Material to process Start Marker

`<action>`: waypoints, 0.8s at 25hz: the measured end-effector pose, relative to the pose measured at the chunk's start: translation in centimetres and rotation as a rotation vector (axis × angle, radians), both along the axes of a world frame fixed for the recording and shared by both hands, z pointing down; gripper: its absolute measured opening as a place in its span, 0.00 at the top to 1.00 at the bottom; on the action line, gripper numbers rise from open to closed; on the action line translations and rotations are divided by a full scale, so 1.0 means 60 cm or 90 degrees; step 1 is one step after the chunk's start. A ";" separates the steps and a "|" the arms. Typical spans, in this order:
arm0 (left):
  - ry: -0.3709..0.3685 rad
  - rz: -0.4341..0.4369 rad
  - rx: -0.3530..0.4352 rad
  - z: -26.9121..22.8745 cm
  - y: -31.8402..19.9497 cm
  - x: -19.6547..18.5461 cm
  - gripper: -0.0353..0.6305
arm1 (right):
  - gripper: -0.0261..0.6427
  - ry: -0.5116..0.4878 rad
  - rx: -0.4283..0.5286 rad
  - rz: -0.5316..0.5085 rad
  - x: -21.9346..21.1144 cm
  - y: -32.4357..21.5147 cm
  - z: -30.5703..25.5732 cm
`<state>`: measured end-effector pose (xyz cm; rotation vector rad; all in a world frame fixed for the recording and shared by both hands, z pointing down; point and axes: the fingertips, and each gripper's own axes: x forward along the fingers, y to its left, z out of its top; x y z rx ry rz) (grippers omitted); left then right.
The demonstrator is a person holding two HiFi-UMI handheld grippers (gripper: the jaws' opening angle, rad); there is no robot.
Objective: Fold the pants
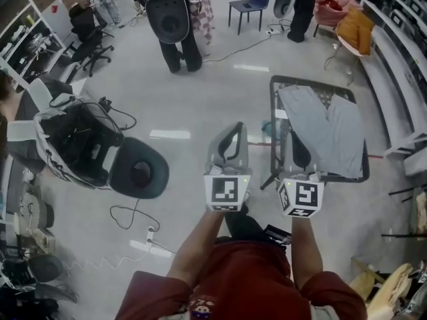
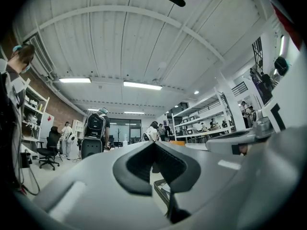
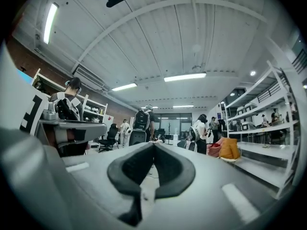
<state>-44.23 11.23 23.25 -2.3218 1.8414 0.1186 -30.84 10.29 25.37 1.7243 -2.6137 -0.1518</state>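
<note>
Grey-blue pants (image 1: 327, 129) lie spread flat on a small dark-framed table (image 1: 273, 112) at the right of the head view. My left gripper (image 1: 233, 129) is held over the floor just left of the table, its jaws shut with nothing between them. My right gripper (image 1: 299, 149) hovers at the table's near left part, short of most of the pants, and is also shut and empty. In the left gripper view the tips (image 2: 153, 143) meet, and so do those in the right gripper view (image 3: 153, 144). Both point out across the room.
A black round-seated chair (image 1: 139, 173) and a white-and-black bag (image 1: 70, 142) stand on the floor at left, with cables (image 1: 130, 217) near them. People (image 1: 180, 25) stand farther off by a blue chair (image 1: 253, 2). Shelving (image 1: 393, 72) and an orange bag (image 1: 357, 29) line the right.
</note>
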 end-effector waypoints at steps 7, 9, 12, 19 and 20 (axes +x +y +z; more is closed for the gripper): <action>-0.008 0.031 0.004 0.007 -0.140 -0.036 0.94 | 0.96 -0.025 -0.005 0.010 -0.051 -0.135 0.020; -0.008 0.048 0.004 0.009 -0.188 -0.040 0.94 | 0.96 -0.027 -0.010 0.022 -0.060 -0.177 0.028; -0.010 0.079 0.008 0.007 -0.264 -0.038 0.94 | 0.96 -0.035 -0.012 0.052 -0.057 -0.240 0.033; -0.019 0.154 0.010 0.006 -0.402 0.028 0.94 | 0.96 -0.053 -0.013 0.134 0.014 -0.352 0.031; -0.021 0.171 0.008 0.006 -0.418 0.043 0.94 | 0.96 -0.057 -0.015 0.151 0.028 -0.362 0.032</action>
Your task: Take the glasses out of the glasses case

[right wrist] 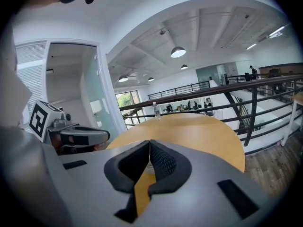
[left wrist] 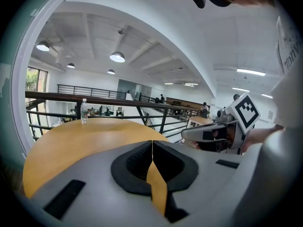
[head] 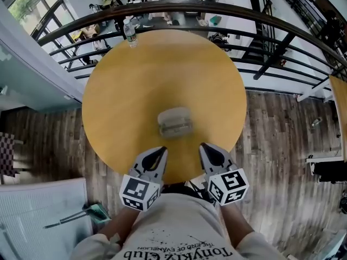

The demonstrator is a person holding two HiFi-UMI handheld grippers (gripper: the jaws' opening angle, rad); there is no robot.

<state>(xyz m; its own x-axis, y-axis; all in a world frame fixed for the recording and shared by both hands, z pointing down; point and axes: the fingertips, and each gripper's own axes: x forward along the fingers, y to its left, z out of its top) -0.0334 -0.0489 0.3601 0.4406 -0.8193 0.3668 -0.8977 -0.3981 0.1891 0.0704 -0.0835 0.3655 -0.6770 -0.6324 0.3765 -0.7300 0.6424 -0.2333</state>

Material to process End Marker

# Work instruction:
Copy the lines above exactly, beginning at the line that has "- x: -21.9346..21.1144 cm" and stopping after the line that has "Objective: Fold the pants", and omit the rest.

# The completed task:
  - x: -21.9346..21.1144 cm
  - y: -32.4357..21.5147 cm
  - z: -30.5703..25.5732 cm
`<state>`: measured end-effector pose (xyz cm; rotation vector rad; all in a world frame fixed for the recording and shared by both hands, z pointing down; point and axes: the fingertips, and each gripper's own axes: x forward along the fingers, y to its left, z out of its top; x y z rx ry rz) (grippers omitted); left then right.
The demonstrator is a person holding two HiFi-UMI handheld grippers (gripper: the jaws' opening angle, rad); there is no robot.
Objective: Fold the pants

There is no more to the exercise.